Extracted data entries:
☆ ☆ ☆ ☆
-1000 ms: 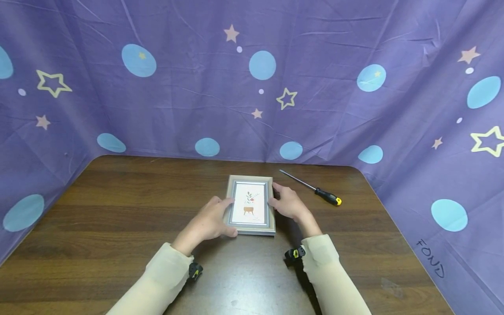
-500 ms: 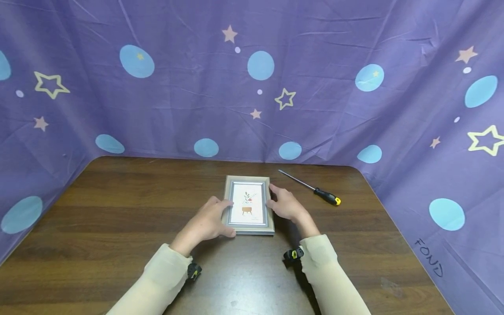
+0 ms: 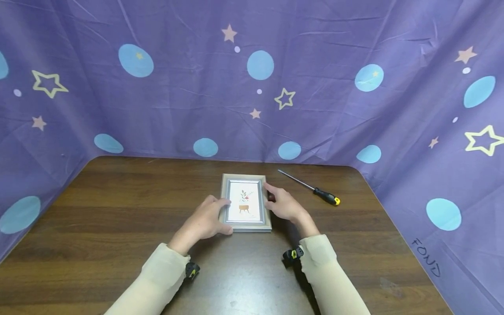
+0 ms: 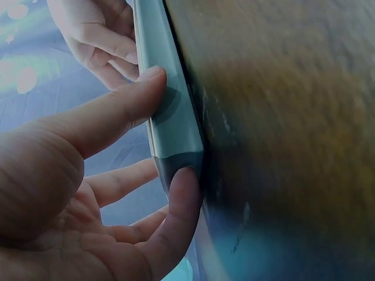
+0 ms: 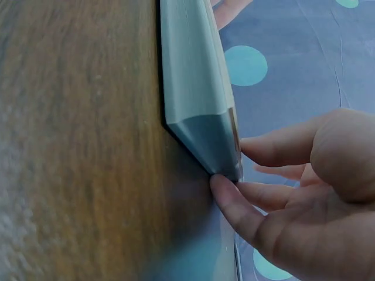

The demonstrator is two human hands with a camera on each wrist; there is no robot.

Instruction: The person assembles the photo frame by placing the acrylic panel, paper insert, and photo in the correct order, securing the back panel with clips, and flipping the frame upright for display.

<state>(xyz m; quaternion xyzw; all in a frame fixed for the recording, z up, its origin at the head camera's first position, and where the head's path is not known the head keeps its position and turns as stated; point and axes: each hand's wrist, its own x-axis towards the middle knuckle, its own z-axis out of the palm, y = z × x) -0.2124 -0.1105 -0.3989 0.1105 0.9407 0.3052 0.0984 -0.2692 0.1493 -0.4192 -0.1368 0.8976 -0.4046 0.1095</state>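
Observation:
A picture frame (image 3: 246,228) lies face up on the wooden table, its pale border around a print of a potted plant. At its near left corner my left hand (image 3: 202,218) grips it, thumb on the near edge and fingers along the left side. The left wrist view shows that thumb (image 4: 132,99) against the frame's edge and a fingertip on the adjoining side. My right hand (image 3: 286,203) holds the right side. Seen from the right wrist, its thumb (image 5: 281,145) touches the frame's upper rim while a fingertip presses low on the side.
A screwdriver (image 3: 325,195) with a black and yellow handle lies to the right of the frame, blade pointing toward the back left. A purple curtain (image 3: 177,100) with stars and blue ovals rises along the table's back and sides.
The picture frame has slid slightly left and a little away, with both hands staying on it. The screwdriver keeps its place on the table.

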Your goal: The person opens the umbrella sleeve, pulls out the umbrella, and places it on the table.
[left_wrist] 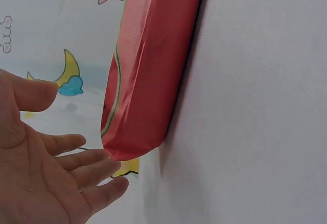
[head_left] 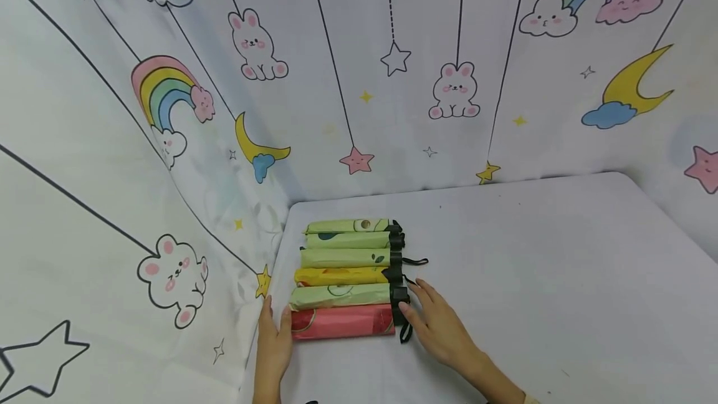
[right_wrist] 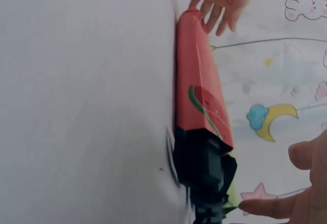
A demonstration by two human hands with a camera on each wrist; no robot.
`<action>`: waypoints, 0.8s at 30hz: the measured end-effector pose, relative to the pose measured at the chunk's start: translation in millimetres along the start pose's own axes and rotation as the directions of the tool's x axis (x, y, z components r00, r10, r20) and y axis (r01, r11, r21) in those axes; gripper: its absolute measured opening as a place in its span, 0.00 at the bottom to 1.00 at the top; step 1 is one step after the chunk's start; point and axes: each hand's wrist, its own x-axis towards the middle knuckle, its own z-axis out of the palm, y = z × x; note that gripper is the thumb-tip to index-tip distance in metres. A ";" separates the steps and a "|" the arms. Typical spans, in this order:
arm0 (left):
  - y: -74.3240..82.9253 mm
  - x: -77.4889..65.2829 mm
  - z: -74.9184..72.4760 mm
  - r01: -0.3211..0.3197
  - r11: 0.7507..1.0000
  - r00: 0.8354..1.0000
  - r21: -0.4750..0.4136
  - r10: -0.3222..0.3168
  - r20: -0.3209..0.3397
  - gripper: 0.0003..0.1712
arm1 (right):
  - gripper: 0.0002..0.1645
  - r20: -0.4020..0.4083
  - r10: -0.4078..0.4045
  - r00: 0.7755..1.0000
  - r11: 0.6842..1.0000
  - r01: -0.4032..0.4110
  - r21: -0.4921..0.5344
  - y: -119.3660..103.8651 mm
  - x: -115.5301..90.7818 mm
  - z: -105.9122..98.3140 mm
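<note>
Several folded umbrellas lie side by side, their black handles to the right. Nearest the person is a red umbrella (head_left: 348, 322) with a watermelon print; behind it come a light green umbrella (head_left: 359, 295), a yellow umbrella (head_left: 339, 276) and more green ones, the farthest an avocado-print umbrella (head_left: 336, 226). My left hand (head_left: 273, 348) is at the left end of the red umbrella; in the left wrist view its fingers extend loosely by that end. Beside the black handle (right_wrist: 199, 157), my right hand (head_left: 440, 323) has its fingers extended; whether it touches the handles I cannot tell.
A white table (head_left: 538, 285) carries the row toward its left side. Behind and to the left rises a white cloth (head_left: 370, 111) printed with rabbits, stars, moons and rainbows. A black wrist strap (head_left: 415, 261) sticks out to the right from the row.
</note>
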 end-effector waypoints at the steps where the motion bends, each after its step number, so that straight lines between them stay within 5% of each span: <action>1: -0.9 -0.4 0.7 0.000 1.000 1.000 -0.017 0.000 -0.007 0.42 | 0.40 0.002 0.012 1.000 1.000 -0.012 0.017 -0.6 -0.1 1.1; 9: -7.2 -3.4 7.5 0.013 0.975 0.999 -0.224 -0.021 -0.030 0.41 | 0.39 -0.029 0.076 0.997 0.993 -0.073 0.090 -3.5 -1.4 13.7; 15: -11.0 -6.5 14.9 0.002 0.953 0.996 -0.304 -0.028 -0.082 0.38 | 0.30 -0.090 0.103 0.991 0.991 -0.094 0.098 -5.3 -4.7 24.7; 24: -10.0 -6.8 23.4 0.014 0.905 0.983 -0.425 -0.091 -0.161 0.36 | 0.25 -0.075 0.091 0.993 0.987 -0.080 0.141 0.2 -5.3 28.8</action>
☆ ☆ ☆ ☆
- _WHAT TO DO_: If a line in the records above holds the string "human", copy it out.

- _FINISHED EXERCISE_:
The demonstrator is two human hands with a camera on each wrist; there is no robot.
A demonstration by two human hands with a camera on each wrist; no robot.

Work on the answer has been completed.